Ugh, what a week! In honor of the impending snowstorm, here is this week’s depressing report. — Bruce
1. There is enormous pressure on the state legislature to do something about the pension shortfall, whether or not it is reasonable, fair or constitutional. I would link to the sterling recent statements by the University Administration, our Senate Executive Committee and the University Senates Conference with the aim of lobbying our legislators on behalf of honoring the contractual due-bills of our currently constituted pensions, but, you know, I couldn’t find any. We need a union.
a. Summary, via suaa.com
March 22, 2013
Synopsis of SB 1 #3 and SB 1544 #3
Click Here to read the Synopsis
March 22, 2013
Mini Briefing 03.22.2013
Click Here to read the Mini Briefing
b. In short, on Wednesday, the Senate passed a pension reduction for teachers, which doesn’t apply to SURS.
c. But on Thursday, the Nekritz-Biss bill passed the House. Much is made in the press that Biss is a mathematician. (For the reasons he left academic for politics, look at his wikipedia page, just saying. I could give you more references if you are interested.) This one caps COL to the first 25K and says it can’t be applied until you’re 67 or have been retired 5 years. Much commentary says that this is unconstitutional, violating
Membership in any pension or retirement system of the State, any unit of local government or school district, or any agency or instrumentality thereof, shall be an enforceable contractual relationship, the benefits of which shall not be diminished or impaired.
Quote from the second Tribune article:
Dan Montgomery, president of the Illinois Federation of Teachers, called the vote “disastrous” because teachers, who generally don’t get Social Security, would see a decrease in purchasing power. Montgomery also dismissed estimates of savings with the legislation because the bill is “blatantly unconstitutional” and will be thrown out in court, meaning the state will “save nothing.”
d. Before that, there were more philosophical comments about the pensions. I won’t bother with predictive articles. Nobody I could find predicted that a vote on the Nekritz bill would occur on Thursday.
On Monday and Wednesday, the Trib endorsed Nekritz/Biss.
“I have yet to hear any credible arguments about how Biss’ plan survives constitutional muster. The best argument is that nobody ever knows for sure how a court will rule. That’s true. Other than that, the Constitution is pretty clear here.”

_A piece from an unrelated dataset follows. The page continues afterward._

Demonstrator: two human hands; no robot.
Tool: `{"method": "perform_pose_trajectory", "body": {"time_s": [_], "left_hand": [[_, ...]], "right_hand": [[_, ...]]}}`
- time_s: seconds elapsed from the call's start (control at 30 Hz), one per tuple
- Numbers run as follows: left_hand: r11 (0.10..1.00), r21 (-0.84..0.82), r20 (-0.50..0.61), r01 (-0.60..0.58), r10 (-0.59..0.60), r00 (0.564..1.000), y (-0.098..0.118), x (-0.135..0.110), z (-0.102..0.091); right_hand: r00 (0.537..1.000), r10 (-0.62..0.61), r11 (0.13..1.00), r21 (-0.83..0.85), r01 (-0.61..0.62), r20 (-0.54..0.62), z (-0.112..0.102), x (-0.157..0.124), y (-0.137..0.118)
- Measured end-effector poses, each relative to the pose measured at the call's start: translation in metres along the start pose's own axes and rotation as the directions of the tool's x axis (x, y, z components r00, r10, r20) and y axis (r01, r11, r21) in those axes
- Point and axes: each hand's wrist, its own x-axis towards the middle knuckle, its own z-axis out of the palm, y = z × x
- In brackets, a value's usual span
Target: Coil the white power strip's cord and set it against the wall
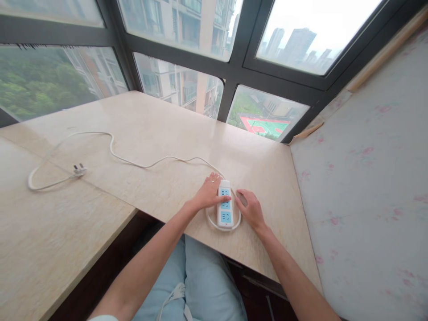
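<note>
Where the power strip (224, 207) lies, the counter (160, 125) runs short: its front edge passes just nearer the person than the strip, and beyond that edge are only blue-clad knees (200, 276). Right of the strip a narrow band of bare stone ends at a wall (368, 178) covered in pale flowered material. Left of it and farther back the stone is broad and open as far as the dark-framed windows (180, 84).

The strip is white and oblong with three light-blue socket faces in a row, its length pointing away from the person. Its white cord (133, 162) curls once round the strip's near end, then snakes off to the left, ending in a plug (79, 170) well apart from the strip.

The left hand (209, 194) rests against the strip's left side, fingers laid flat and slightly apart, not closed on anything. The right hand (251, 209) sits at the strip's right side, fingers bent toward the cord loop; whether they pinch it cannot be told.
</note>
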Motion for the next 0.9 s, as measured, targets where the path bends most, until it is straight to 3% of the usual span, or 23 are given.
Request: {"method": "perform_pose_trajectory", "body": {"time_s": [0.2,0.4,0.47,0.57,0.63,0.7,0.8,0.9], "left_hand": [[0.972,-0.115,0.219,-0.205,0.226,0.949,-0.006,0.011,-0.019],[0.918,-0.244,0.452,-0.313,0.393,0.801,-0.008,0.021,-0.029],[0.912,-0.243,0.493,-0.330,0.409,0.768,-0.007,0.027,-0.032],[0.914,-0.187,0.525,-0.361,0.403,0.750,0.000,0.029,-0.037],[0.923,-0.120,0.515,-0.366,0.373,0.772,0.008,0.021,-0.040],[0.942,-0.039,0.457,-0.335,0.315,0.832,0.019,0.005,-0.041],[0.967,0.060,0.264,-0.249,0.225,0.938,0.038,-0.028,-0.034],[0.979,0.131,0.106,-0.155,0.141,0.984,0.057,-0.059,-0.016]], "right_hand": [[1.000,0.015,1.000,0.023,-0.015,0.001,0.000,0.001,0.000],[0.992,0.123,0.984,0.134,-0.117,-0.035,-0.001,0.002,0.009],[0.997,0.070,0.987,0.148,-0.067,-0.020,-0.003,0.000,0.009],[0.990,-0.111,0.985,0.144,0.098,0.089,-0.006,-0.004,0.005],[0.968,-0.186,0.977,0.134,0.164,0.169,-0.007,-0.005,0.001],[0.958,-0.196,0.978,0.111,0.176,0.211,-0.008,-0.006,-0.001],[0.953,-0.193,0.981,0.072,0.181,0.233,-0.007,-0.006,-0.002],[0.948,-0.198,0.980,0.045,0.193,0.249,-0.007,-0.005,-0.001]]}}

Cullerton’s bill gives people a “choice” of giving up cost-of-living and giving up health care. It didn’t pass.
e. A Sangamon County circuit judge ruled that health care coverage isn’t constitutionally protected. This would be a huge deal if it wasn’t going to be appealed all the way up.
f. Part of a trend? Major League Baseball, with a rapidly increasing revenue of $8 billion last year, wants to abolish pensions for their non-playing (and thus, non-union) employees.

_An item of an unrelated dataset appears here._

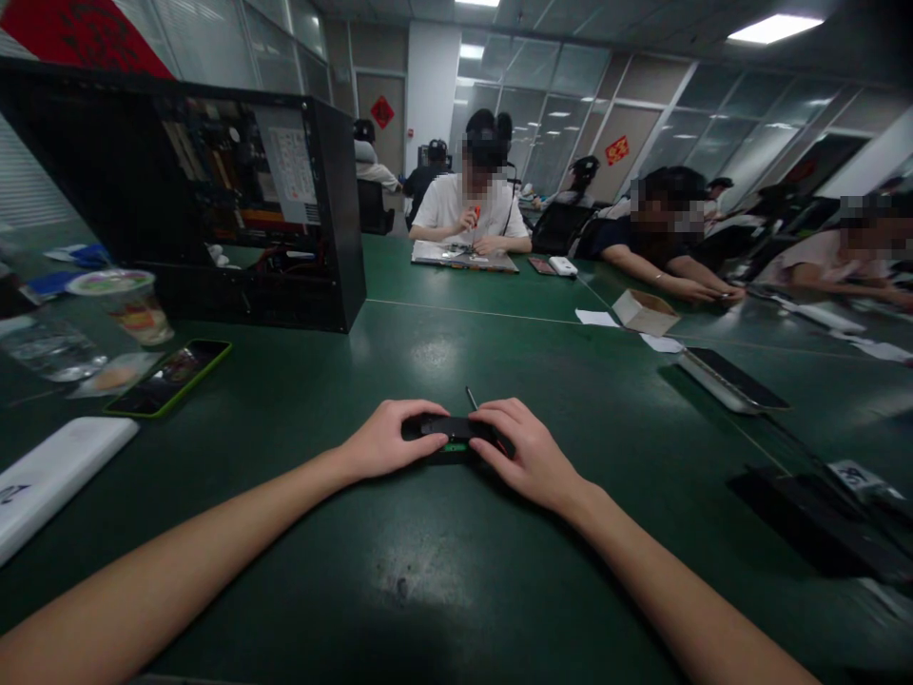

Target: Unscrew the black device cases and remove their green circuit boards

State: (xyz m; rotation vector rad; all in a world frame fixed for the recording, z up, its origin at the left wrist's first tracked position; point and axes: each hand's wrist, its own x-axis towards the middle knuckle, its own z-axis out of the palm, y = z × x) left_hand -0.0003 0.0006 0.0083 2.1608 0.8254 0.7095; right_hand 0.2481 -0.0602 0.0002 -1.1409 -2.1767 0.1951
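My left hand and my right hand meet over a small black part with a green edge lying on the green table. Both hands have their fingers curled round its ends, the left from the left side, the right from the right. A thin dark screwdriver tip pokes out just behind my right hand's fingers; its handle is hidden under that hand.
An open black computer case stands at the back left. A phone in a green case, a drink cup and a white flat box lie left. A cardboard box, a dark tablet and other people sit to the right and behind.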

2. President Easter went to Springfield. The only reported comments on pensions was the University’s willingness to take a phased-in responsibility for making employee pension payments. He also conceded, by not denying it, that the top 10 administrators got raises of $1.1 million last year. (His was 19%, Chancellor Wise’s was 16%.)
read the whole thing
3. SEIU stuff is going on behind the scenes
4. In the words of an Oscar-winning song from a few years back: “It’s Hard out Here for a University President”

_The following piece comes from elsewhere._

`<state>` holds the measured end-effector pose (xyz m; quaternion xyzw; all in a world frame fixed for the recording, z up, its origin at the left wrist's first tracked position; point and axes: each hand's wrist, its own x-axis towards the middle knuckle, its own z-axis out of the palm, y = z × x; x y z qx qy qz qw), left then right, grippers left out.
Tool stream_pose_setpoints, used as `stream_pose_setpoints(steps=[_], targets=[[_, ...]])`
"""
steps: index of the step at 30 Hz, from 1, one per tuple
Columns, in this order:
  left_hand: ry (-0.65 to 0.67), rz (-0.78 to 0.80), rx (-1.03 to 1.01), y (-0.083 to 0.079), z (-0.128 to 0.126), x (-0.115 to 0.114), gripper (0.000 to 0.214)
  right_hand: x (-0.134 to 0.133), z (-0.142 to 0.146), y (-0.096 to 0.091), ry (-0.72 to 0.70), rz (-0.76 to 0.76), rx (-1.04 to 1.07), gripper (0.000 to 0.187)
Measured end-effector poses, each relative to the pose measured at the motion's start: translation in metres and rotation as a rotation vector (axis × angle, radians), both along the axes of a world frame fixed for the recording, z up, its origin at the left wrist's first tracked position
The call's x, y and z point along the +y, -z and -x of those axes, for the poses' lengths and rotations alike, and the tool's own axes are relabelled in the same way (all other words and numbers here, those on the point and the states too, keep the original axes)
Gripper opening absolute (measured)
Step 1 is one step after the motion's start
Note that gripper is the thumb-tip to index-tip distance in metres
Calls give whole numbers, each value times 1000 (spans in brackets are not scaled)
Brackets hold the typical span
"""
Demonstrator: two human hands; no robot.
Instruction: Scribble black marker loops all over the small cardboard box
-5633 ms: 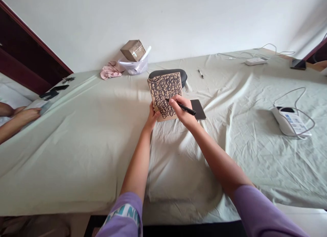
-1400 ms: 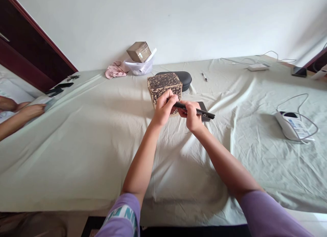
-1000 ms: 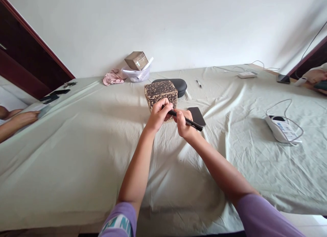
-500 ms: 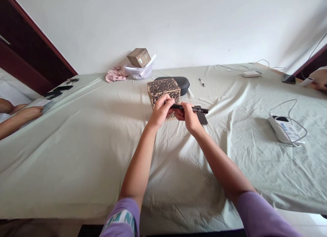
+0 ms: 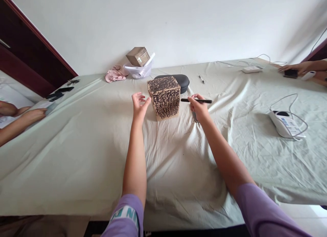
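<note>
A cardboard box (image 5: 165, 98) covered in black scribbled loops stands on the pale green sheet (image 5: 76, 155), with its top densely inked. My left hand (image 5: 140, 106) is open, fingers apart, a little left of the box and not touching it. To the right of the box, my right hand (image 5: 198, 108) grips a black marker (image 5: 196, 100) level across the fingers, its tip pointing left towards the box. A small grey object (image 5: 195, 117) shows just below my right hand, too partly hidden to identify.
Behind the box lies a black glasses case (image 5: 176, 83), with a pen (image 5: 201, 79) to its right. Further back are a plastic tub holding a small parcel (image 5: 138, 68) and a pink cloth (image 5: 116, 74). A white device with cable (image 5: 284, 124) sits right. Other people's hands (image 5: 297, 68) show at the far edge.
My left hand has let go of the box and moved left, opening. My right hand has moved right with the marker. The box now stands alone, its scribbled front fully visible.
</note>
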<state>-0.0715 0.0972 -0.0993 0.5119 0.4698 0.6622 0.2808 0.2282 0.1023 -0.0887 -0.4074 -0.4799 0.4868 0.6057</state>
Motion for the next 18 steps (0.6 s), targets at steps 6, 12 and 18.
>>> stream_pose_setpoints(steps=[6, 12, 18], targets=[[275, 272, -46, 66, -8, 13, 153, 12, -25, 22, -161, 218, -360, 41], [361, 139, -65, 86, -30, 16, 159, 16, -25, 23, -250, 338, -664, 25], [350, 169, 3, 79, -36, 13, 140, 17, -22, 29, -238, 240, -783, 79]])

[This one contains a novel history of the Hogan/Urbana relationship by Joyce Tolliver, asserting that Hogan was toast within his first year, i.e., before all the scandals.]
In advancing those initiatives, though, Hogan largely bypassed the Illinois faculty, which had a long tradition of shared governance with the university administration. “I imagine from the board’s point of view that if it had hired President Hogan to do administrative restructuring, then he did everything right,” says Joyce Tolliver, the chair of the Champaign-Urbana Senates.“What became problematic was going to the faculty after plans were firmly in place. He talked to us. What he should have done was listen more. We tried very hard to give input in a respectful way, but it was apparent that this marriage would need more work than we expected. By the end of the fall of [Hogan’s] first year, we had reached the point of no return.”
Less than 18 months later, unable to repair his relationship with the faculty as the board of trustees had recently required, Hogan submitted his resignation, and board Chairman Kennedy accepted.
See also summaries below about NIU and LSU and this, about Purdue policies for faculty miscondut
5. The first hint of a plan to increase faculty teaching loads to save money. We need a union.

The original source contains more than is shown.